Start of Block

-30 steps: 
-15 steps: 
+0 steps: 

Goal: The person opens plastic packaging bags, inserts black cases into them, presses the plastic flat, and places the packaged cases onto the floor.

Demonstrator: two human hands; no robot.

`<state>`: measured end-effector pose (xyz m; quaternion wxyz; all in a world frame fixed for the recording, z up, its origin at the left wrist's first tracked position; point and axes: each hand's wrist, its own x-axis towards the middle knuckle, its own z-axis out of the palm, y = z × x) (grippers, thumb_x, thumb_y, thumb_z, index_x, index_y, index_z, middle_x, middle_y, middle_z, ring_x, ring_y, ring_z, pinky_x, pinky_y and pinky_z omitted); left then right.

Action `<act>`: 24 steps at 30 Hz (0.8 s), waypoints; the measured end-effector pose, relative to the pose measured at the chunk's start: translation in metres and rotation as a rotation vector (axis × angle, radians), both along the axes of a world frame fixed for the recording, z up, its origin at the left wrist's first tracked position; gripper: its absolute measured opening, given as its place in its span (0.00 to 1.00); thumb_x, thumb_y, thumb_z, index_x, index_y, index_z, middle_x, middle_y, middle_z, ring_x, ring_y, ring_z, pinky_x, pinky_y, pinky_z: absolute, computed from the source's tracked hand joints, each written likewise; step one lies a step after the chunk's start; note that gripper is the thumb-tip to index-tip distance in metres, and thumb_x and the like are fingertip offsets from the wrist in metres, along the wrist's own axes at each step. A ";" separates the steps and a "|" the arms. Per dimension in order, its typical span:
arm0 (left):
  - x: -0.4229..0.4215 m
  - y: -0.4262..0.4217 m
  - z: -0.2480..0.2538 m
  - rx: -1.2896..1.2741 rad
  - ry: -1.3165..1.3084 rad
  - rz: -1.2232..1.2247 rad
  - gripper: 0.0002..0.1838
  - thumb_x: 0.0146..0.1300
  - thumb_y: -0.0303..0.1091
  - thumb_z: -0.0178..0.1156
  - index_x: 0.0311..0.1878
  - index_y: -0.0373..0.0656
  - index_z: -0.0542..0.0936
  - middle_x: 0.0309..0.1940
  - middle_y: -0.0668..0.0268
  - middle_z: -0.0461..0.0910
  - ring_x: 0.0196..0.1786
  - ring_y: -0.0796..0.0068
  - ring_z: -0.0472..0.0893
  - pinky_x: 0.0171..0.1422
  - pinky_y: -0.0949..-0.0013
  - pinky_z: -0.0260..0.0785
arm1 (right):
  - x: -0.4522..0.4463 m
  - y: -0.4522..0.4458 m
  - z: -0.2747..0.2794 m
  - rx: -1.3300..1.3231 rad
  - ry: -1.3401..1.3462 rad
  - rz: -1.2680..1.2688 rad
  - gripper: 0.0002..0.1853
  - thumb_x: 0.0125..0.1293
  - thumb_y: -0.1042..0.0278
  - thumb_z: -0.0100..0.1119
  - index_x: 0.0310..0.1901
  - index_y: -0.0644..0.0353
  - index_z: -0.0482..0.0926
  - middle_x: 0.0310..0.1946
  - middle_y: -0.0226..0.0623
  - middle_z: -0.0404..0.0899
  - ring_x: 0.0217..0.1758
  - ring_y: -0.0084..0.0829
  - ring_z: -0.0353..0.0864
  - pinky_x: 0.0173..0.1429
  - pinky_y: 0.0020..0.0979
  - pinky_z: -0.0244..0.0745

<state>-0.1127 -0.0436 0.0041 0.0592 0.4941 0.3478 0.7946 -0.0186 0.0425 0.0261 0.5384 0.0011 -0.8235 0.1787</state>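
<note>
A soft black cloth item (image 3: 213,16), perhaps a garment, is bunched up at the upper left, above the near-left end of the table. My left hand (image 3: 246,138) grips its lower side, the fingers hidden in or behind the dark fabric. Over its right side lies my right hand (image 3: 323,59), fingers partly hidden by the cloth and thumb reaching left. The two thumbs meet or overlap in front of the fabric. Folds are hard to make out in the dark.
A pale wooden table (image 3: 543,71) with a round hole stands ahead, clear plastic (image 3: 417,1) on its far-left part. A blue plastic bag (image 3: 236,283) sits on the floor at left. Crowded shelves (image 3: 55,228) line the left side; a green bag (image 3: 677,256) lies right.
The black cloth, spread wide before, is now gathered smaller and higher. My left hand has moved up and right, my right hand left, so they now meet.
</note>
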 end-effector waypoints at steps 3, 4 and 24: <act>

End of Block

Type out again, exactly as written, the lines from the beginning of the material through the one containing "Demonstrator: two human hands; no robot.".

Task solution ▸
-30 steps: 
-15 steps: 
+0 steps: 

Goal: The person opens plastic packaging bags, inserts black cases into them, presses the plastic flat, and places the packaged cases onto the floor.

Demonstrator: two human hands; no robot.

No additional lines are needed for this answer.